= Dave Willis (comedian) =

Scottish comedian (1895–1973)

Painting of comedian Dave Willis by Henry Raeburn Dobson, 1940 National Galleries of Scotland

Dave Willis (David Williams, 1895 – 1 January 1973) was a Scottish comedian and actor. He was a major music hall star in the 1930s and the 1940s in Glasgow, who came to prominence in pantomime. The actor Jerry Desmonde acted as a stooge to him. He made two films for Welwyn Studios co-starring with Patricia Kirkwood in the late 1930s. The Scottish Theatre Archive describes how a "genial, slightly bemused style of comedy characterised his 'little' man style of comedy". One of his best known songs was "In my wee gas mask" about an ARP warden ("the nicest looking warden in the A.R.P").

==Biography==
He was born in Glasgow, the son of a butcher.

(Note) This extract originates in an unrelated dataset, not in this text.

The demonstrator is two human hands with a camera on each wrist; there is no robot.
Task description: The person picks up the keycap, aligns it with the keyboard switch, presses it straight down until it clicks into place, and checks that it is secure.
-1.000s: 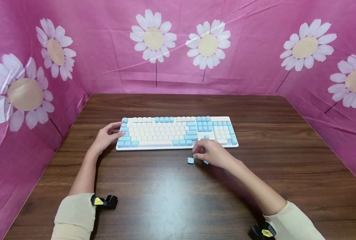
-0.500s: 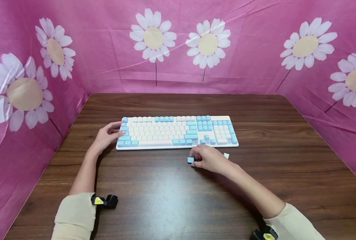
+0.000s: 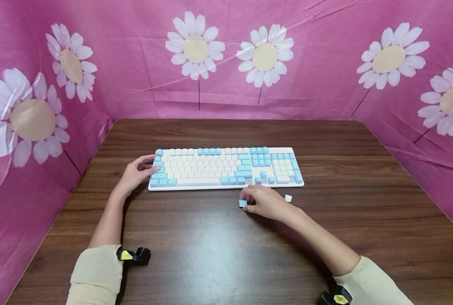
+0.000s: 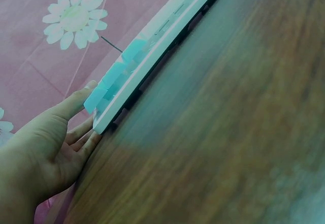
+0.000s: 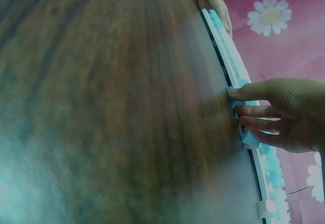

He had appeared in Half-Past Eight show at Theatre Royal. In 1943 it ran for 32 weeks, the longest a show had run in Glasgow and a record that he still held at the time of his death.

He retired from the stage in 1950. A decade later he was back on stage. He died at his home in Peebles on 1 January 1973.

His son Denny Willis was also a music hall performer and incorporated a number of his father's routines into his act.

==Filmography==
- Save a Little Sunshine (1938)
- Me and My Pal (1939)
- Slick Tartan (1949, short)

==Bibliography==
- Donnelley, Paul. Fade to Black: A Book of Movie Obituaries. Omnibus Press, 2000.